Mais alors, quel est le deuxième important de ce choix des douze ? Et bien il nous est donné juste­ment, et c'est là où la liste devient intéressante, il nous est donné par le nom des apôtres. Pourquoi ? Car lorsque je regarde la liste des apôtres, j'y trouve un publicain Matthieu, j'y trouve un zélote Simon, j'y trouve certainement des pharisiens, j'y trouve un pé­cheur. Qu'est-ce à dire ? Que Jésus a choisi des hom­mes très différents les uns des autres. Et cela finale­ment, à mon avis, doit nous amener à reconsidérer le regard que nous portons sur les prêtres en particulier. Je veux dire par là que nous ne pouvons pas nous faire juges du choix de Dieu. Nous ne pouvons pas contrecarrer l'élection divine à propos de quelqu'un qui est choisi comme prêtre. Et il est heureux que justement, la mission, l'apostolat d'un prêtre ne vienne pas de lui mais vienne de ce choix et de la prière du Seigneur. Et il est heureux que pour constituer l'Église, pour que, justement, ce collège ne soit pas un parfait collège anglais où les gens seraient tous habil­lés de la même façon, soit justement le reflet de ce qu'est l'Église c'est-à-dire catholique. Elle peut re­grouper en son sein tous les hommes. Et donc il peut être heureux et même significatif que dans une Église, mettons l'Église de France, il y ait des personnes aussi différentes au niveau des évêques qu'un Monseigneur Gaillot, qu'un Albert Decourtray ou d'un cardinal Lustiger.

Il est significatif que dans un diocèse, celui d'Aix et d'Arles par exemple, un presbyterium c'est-à-dire tous les prêtres qui sont autour de l'évêque soient aussi différents les uns des autres. Il est même signifi­catif que dans une fraternité comme la nôtre il puisse y avoir tous les types de caractères, des jeunes, des vieux, des gras, des minces, des petits, des gens dans l'ombre, que sais-je ?...
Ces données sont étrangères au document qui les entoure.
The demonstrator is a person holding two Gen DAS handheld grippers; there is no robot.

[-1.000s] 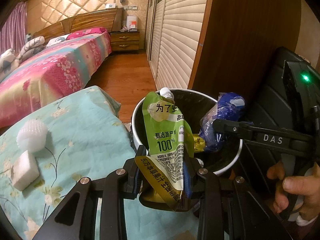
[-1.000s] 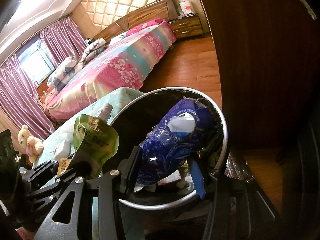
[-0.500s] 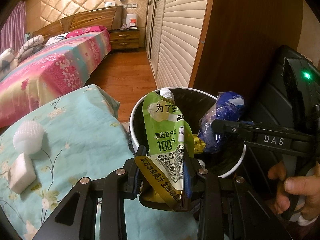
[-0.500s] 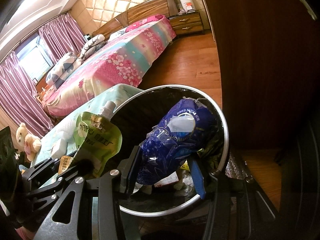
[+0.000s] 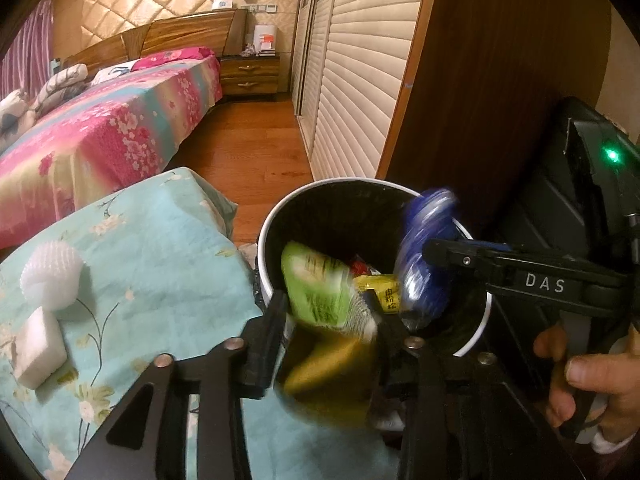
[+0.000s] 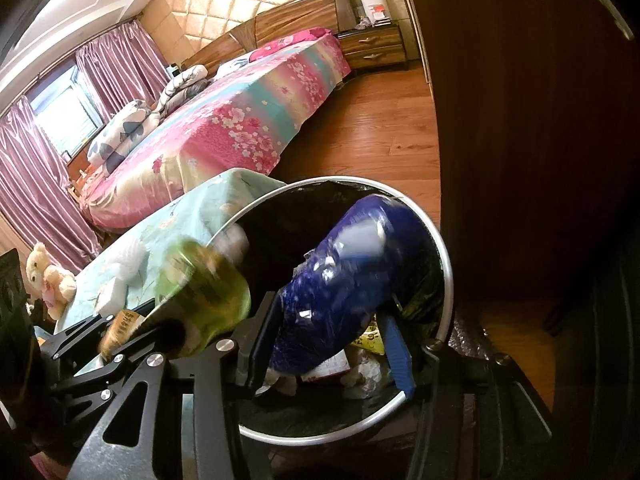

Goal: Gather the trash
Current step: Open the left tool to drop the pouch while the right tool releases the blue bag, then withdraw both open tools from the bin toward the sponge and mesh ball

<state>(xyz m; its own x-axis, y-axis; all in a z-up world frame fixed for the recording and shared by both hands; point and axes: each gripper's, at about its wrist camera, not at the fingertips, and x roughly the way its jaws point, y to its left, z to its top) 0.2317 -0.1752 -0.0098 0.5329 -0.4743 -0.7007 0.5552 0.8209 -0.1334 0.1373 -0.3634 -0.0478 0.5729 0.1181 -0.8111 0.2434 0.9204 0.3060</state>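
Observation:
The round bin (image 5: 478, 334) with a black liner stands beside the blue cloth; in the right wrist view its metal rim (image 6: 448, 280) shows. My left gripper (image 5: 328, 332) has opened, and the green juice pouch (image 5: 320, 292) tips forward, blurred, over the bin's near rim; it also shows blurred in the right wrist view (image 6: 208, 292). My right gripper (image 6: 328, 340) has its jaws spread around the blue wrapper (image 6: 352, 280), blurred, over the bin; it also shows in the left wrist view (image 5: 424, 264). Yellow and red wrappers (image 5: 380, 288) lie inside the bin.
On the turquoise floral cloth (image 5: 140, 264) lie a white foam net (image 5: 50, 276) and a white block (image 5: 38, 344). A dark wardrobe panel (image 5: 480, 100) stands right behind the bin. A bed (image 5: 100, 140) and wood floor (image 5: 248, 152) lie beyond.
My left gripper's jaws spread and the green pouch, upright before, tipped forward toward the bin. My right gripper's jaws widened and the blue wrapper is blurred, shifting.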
Alors révisons un petit peu notre façon de voir. Avons-nous sur l'Église une volonté de domina­tion telle que nous aimerions que tous portent le cler­gyman ou que tous soient en complet-cravate ou que tous soient en robe ? Revoyons un petit peu notre façon d'appréhender l'Église. Aimerions-nous que l'armée soit le point sur lequel on dirigerait les prêtres pour qu'ils marchent tous à la même allure, qu'ils di­sent tous pareil et qu'ils obéissent d'un seul chef au Pape ? Mais voyons, ce n'est pas ça l'Église, sinon nous n'avons plus rien à faire ici, sinon, vous aussi les chrétiens vous devriez être tous sur le même modèle, tous vous devriez marcher comme un seul homme à n'importe quoi.

Alors je crois que dans ce choix des douze il nous est bien montré que chacun d'entre nous est choisi particulièrement par Dieu. Et il est choisi pour ce qu'il est et pour ce qu'il va devoir être dans la prière et dans la mission du Christ, et pas autre chose. Et que le Christ va se servir de nous pour que juste­ment nous soyons le reflet de sa propre personne, personne divine, personne trinitaire, personne riche justement de son existence et donc capable de se re­fléter à travers le visage et le regard, à travers l'an­nonce et la voix, à travers la vie et l'existence d'êtres différents les uns des autres, à travers un Matthieu, à travers un Pierre, à travers un Paul.

Alors, j'ai peut-être un petit peu été fort ou ca­ricaturé ce que je voulais dire, mais il me semble très important de ne pas oublier que ce qui est au cœur de l'annonce de la Bonne Nouvelle, avant que toute une foule soit atteinte par le message de Dieu, c'est tou­jours une personne en premier que Dieu choisit, que Dieu guérit, que Dieu laisse, justement transparaître sa force de vie pour que tous, justement, très diffé­rents les uns des autres, nous fassions, à nous tous, ce visage du Christ et que nous soyons unis par cette chose qui nous est particulière, l'élection de notre baptême, choisis que nous sommes dans la prière du Christ, pour la continuer tous les jours de notre vie et en vivre auprès de Lui éternellement.